Now can you try to imagine what that person's situation was? Do you think they would have found it funny if you were them in that situation? Has anything similar happened to you before? And eventually someone just said, wow, did I just do that thing to them that that other person did to me? That made me sad. Like, oh wow, I feel so sad. I didn't want to make upset that

person. It, it's funny because you know, sometimes you can get to like, just like with religions, you can often get to a similar behavior pattern by different kinds of religion. So I had a, a recent tweet a little bit viral on, on, on actually that exact topic of empathy. And essentially what I said is because I was, I was talking to conservatives and I was saying, look, empathy is actually a useful concept even for a completely cold blooded capitalist, right?

Why? Because you have to understand other guy's point of view and their win win, right? And a lot of the like, especially in today's America, they've gotten themselves in the in the mental state. They think everybody's exploiting them, everybody's ripping them off, right? And that like Australia's an enemy and Canada's an enemy and Vietnam is an enemy and whatever, right? And it's like, you know, lots of

people are just neutral, right? They're just business partners or they're just like living their lives. And you don't have to like fight. And you can't fight the entire world. And you also have to have some understanding of, OK, what's their win? And how can we get to a win win? And often a win win is more profitable for both parties involved and and so on and so forth, right? So. You can.

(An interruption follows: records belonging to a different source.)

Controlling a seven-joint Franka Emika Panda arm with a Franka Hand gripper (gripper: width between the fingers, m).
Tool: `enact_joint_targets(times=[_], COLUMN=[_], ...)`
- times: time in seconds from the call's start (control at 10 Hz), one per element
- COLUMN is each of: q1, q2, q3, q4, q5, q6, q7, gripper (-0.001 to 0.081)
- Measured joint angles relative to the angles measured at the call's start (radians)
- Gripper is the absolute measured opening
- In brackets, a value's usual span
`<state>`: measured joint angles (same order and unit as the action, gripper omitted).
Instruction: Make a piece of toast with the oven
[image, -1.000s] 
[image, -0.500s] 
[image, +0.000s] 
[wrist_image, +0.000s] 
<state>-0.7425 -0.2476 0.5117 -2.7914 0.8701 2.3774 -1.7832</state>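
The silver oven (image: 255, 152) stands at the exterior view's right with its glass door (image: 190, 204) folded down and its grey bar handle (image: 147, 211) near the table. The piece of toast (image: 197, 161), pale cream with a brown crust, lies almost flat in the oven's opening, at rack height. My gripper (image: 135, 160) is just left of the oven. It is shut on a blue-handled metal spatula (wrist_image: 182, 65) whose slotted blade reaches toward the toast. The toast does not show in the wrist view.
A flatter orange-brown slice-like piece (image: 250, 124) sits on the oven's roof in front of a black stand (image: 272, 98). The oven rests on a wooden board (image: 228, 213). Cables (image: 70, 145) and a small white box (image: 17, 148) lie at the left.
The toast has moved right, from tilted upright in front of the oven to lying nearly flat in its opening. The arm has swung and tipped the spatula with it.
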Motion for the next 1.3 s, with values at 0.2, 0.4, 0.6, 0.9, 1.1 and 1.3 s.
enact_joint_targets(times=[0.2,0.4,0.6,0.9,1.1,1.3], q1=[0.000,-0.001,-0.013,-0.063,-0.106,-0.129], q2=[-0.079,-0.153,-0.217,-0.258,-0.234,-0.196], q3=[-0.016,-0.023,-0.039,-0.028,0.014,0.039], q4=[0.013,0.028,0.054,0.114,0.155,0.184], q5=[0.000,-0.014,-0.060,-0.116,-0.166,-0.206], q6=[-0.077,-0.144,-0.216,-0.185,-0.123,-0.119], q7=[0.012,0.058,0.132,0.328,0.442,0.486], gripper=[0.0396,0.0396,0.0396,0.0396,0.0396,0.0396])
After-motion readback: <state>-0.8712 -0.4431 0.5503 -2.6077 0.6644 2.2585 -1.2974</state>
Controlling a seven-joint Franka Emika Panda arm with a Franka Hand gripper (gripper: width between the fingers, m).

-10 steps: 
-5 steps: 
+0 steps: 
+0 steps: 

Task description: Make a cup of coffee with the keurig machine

And actually, altruism is programmed into us like this is something we've discovered, like evolutionarily being programmed into all of us. To not be altruistic is to fight against your basic instincts. And that's really dangerous because when you fight against things that evolution has programmed you to do, you're creating a new unstable equilibrium, you know? So why has that happened? Well, presumably there were plenty of groups that had no

altruism in their villages. You know, just genetically they didn't have that as part of their DNA. They can. Cooperate and they died out. They died out, you know. And so we, we as a species, you know, we're not perfect, right? But you don't want to underestimate the power of what we're born with, you know, when we're born, you know, altruism is not weakness. Altruism is, is strength. These are the people that

survived. And if you want to fight against that, then you're fighting against a basic survival instinct. Also, it's, it's nigh on impossible to design and organize such a complex system. They, they arise over a very long period of time to create these marvelously stable equilibria. You know, and this is what kind of terrifies me at the moment is there are so many opportunities to destabilize the equilibrium right now, you know, with with technology and the connectivity

we have. And historically, each time you get a previously stable equilibrium is damaged, sometimes ending up with, you know, hundreds of years of societal misery. And so I always just like, I'm definitely very keen to see change and growth, but I want people to understand the power of where we're at and know how hard it was to get there. And, and to know enough history to know that, you know, creating, you know, destabilizing an equilibrium creates a power vacuum.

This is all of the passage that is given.